Em 1949, Cousteau deixou a Marinha da França. No ano seguinte, fundou a campanha Oceanográfica Francesa, e arrendou o navio chamado Calypso de Thomas Loel Guinness por, simbolicamente, um franco por ano. Cousteau reformou o Calypso como um laboratório móvel para pesquisas de campo e como sua principal embarcação para mergulho e filmagem. Também cumpriu escavações arqueológicas submarinas no Mediterrâneo.

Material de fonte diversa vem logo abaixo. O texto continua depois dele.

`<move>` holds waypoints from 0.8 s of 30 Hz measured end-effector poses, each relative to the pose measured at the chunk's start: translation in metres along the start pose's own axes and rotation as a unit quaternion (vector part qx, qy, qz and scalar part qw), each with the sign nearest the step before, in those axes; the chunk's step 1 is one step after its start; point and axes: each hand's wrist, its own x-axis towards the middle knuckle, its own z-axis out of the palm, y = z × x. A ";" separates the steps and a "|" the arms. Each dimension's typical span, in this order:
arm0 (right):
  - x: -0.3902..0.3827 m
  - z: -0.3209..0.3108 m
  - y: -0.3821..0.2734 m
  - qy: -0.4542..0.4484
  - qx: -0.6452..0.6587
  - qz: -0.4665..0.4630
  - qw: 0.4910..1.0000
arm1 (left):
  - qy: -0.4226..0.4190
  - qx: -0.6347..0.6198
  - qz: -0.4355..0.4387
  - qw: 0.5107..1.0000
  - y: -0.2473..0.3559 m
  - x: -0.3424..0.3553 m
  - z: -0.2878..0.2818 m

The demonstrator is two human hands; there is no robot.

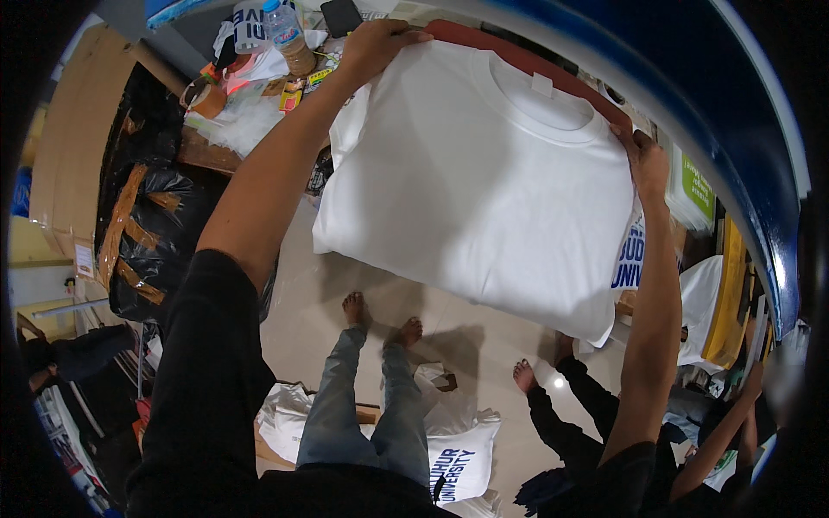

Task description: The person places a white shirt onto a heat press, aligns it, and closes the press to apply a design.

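Note:
A plain white T-shirt [471,173], folded into a rough rectangle, hangs between my two hands over the near edge of the work surface. Its round collar, with a small white label [542,84] inside, faces up at the far right. My left hand [380,47] pinches the far left shoulder of the shirt. At the right shoulder, beside the collar, my right hand [643,160] grips the cloth. Behind the collar shows part of a dark red board [527,62]. The lower edge of the shirt hangs free above the floor.
Left of the shirt, a water bottle [289,39], a tape roll [207,99] and a phone [342,17] lie on the cluttered table. Black taped bundles [155,242] stand below. A blue machine part [708,95] arches overhead. Another person [561,423] sits at lower right near printed shirts [466,457].

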 end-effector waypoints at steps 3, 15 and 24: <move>0.005 -0.003 -0.013 -0.019 -0.023 0.023 0.999 | -0.087 -0.032 -0.022 0.995 -0.007 0.013 -0.012; -0.045 0.050 -0.036 0.036 -0.095 -0.130 0.986 | -0.087 -0.005 0.157 0.984 0.070 -0.050 0.038; 0.022 0.070 -0.034 -0.020 -0.093 -0.118 0.988 | -0.165 0.097 0.099 0.977 0.084 -0.013 0.090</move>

Com a publicação do seu primeiro livro em 1953, “O Mundo do Silêncio”, previu a existência da habilidade de ecolocalização dos golfinhos. Contou que seu navio de pesquisas, o Élie Monier, estava se dirigindo para o Estreito de Gibraltar, e um grupo de golfinhos os estava seguindo. Cousteau mudou o curso para poucos graus a menos que o curso ideal para o centro do estreito, e os golfinhos os seguiram por poucos minutos, separando-se em sentido ao meio do canal de novo. Aquilo foi uma evidência de que os golfinhos sabiam qual o curso ideal estabelecido, até mesmo se os humanos não soubessem. Ele concluiu que os cetáceos possuíam algo semelhante a um sonar.

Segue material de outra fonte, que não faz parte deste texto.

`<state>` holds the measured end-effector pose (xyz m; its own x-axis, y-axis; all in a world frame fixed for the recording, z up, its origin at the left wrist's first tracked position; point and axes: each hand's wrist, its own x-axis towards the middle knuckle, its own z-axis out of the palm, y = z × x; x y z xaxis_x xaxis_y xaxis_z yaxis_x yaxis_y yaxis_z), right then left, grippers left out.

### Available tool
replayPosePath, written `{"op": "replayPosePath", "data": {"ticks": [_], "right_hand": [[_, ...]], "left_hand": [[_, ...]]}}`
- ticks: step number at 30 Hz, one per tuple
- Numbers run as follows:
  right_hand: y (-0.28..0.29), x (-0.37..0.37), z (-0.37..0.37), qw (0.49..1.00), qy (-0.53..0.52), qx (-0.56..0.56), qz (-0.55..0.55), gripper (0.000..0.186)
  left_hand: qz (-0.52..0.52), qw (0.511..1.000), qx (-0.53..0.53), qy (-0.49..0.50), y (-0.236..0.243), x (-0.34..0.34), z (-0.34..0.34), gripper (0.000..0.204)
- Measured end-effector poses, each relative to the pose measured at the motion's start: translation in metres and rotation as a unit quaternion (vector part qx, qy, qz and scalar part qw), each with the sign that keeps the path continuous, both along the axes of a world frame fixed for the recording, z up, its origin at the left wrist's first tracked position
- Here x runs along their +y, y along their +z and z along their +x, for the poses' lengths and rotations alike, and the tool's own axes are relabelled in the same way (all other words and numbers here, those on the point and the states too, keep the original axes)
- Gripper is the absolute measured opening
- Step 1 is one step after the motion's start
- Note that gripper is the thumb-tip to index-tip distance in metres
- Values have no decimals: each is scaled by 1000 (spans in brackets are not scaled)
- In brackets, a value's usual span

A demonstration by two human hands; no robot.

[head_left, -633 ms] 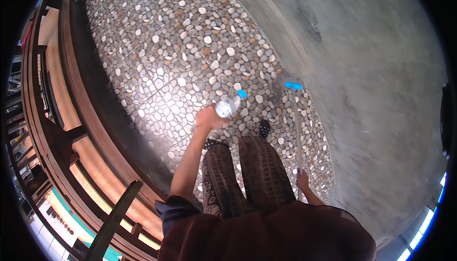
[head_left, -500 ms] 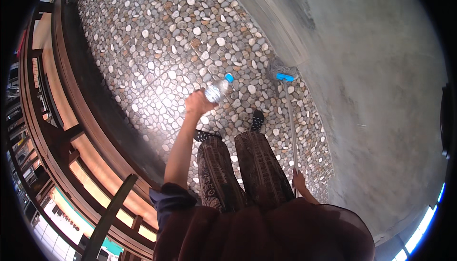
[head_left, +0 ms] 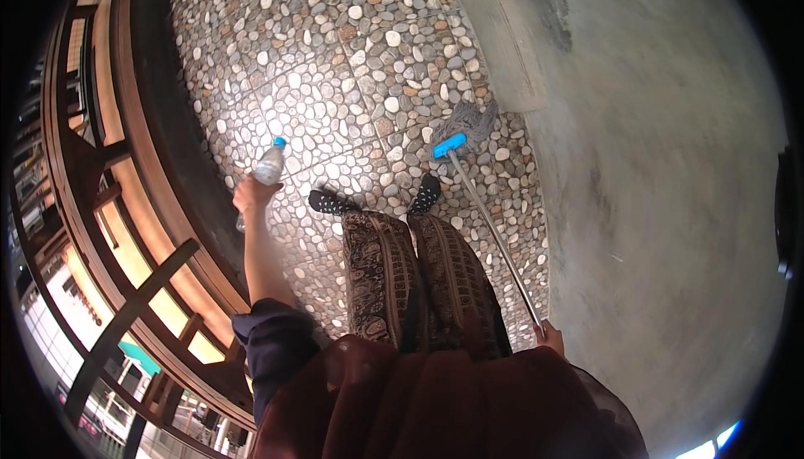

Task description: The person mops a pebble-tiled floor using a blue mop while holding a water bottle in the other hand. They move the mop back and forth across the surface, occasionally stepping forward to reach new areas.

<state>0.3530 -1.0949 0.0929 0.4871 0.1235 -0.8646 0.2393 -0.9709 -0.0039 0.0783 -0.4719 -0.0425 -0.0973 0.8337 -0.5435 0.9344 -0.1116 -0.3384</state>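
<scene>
A clear plastic bottle (head_left: 269,166) with a blue cap is gripped in my left hand (head_left: 254,194), out to the left above the pebbled floor. The cap end points away from me. Low on the right, my right hand (head_left: 550,338) is closed around the metal handle of a mop (head_left: 496,237). The mop's blue head (head_left: 450,146) and grey strings (head_left: 471,126) rest on the pebbles ahead of my feet, near the wall on the right.
Pebbled floor (head_left: 318,74) stretches ahead, with a grey concrete wall (head_left: 653,208) on the right. A brown wooden railing (head_left: 117,153) curves along the left. My feet in dark dotted socks (head_left: 426,194) stand just behind the mop head.
My left hand has carried the bottle to the left. The mop head has shifted left and its handle now slants more, while my right hand has moved slightly right.
</scene>
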Motion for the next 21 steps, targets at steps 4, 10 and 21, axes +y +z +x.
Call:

Cousteau ganhou a Palma de Ouro no Festival de Cannes de 1956 pelo “O Mundo do Silêncio”, coproduzido por Louis Malle e rodado nos mares Mediterrâneo e Vermelho e no Oceano Índico. Veja o filme aqui.

Com assistência de Jean Mollard, fez o “Pires de Mergulho” SP-350, um veículo de mergulho experimental que podia alcançar a profundidade de 350 metros. Um ano depois, foi eleito diretor do Centro Oceanográfico de Mônaco. Dirigiu experimentos de mergulho em saturação (imersões de longa duração e casas debaixo d’água). Além disso foi admitido na Academia Nacional de Ciências dos Estados Unidos.

Jacques Cousteau esteve mais uma vez em Curitiba, em 1992, para inaugurar a Universidade Livre do Meio Ambiente (Unilivre). A universidade está localizada no Bosque Zaninelli, que era anteriormente uma pedreira, e é um dos pontos turísticos da cidade.

Além de suas contribuições científicas e invenções, Cousteau também foi um grande defensor da preservação ambiental. Em 1974, ele fundou a Cousteau Society, uma organização sem fins lucrativos dedicada à proteção dos oceanos. Seu impacto foi global, sendo convidado a participar da Conferência da ONU sobre Desenvolvimento e Meio Ambiente no Rio de Janeiro, em 1992, ocasião em que aproveitou para rever Curitiba e, a convite do então prefeito Jaime Lerner, visitou a Universidade Livre do Meio Ambiente. Impressionado com a iniciativa curitibana, Cousteau declarou:

“A preservação ambiental é um dever da coletividade, portanto, todos devem ter acesso às informações necessárias para concretizá-la. (…) Nunca vi uma iniciativa semelhante a essa de Curitiba. É um exemplo que deve ser copiado em todo o mundo.”

Em sua homenagem, o edifício da Unilivre no Bosque Zaninelli foi batizado Pavilhão Jacques Cousteau, um tributo ao seu legado e ao seu compromisso com a educação ambiental e a preservação da natureza.

Cousteau faleceu em 25 de junho de 1997, em Paris, mas sua mensagem de cuidado com o meio ambiente permanece mais viva do que nunca. Suas organizações continuam a atuar globalmente, mantendo sua visão de um planeta mais consciente e sustentável. Um exemplo de vida a ser mergulhado e seguido.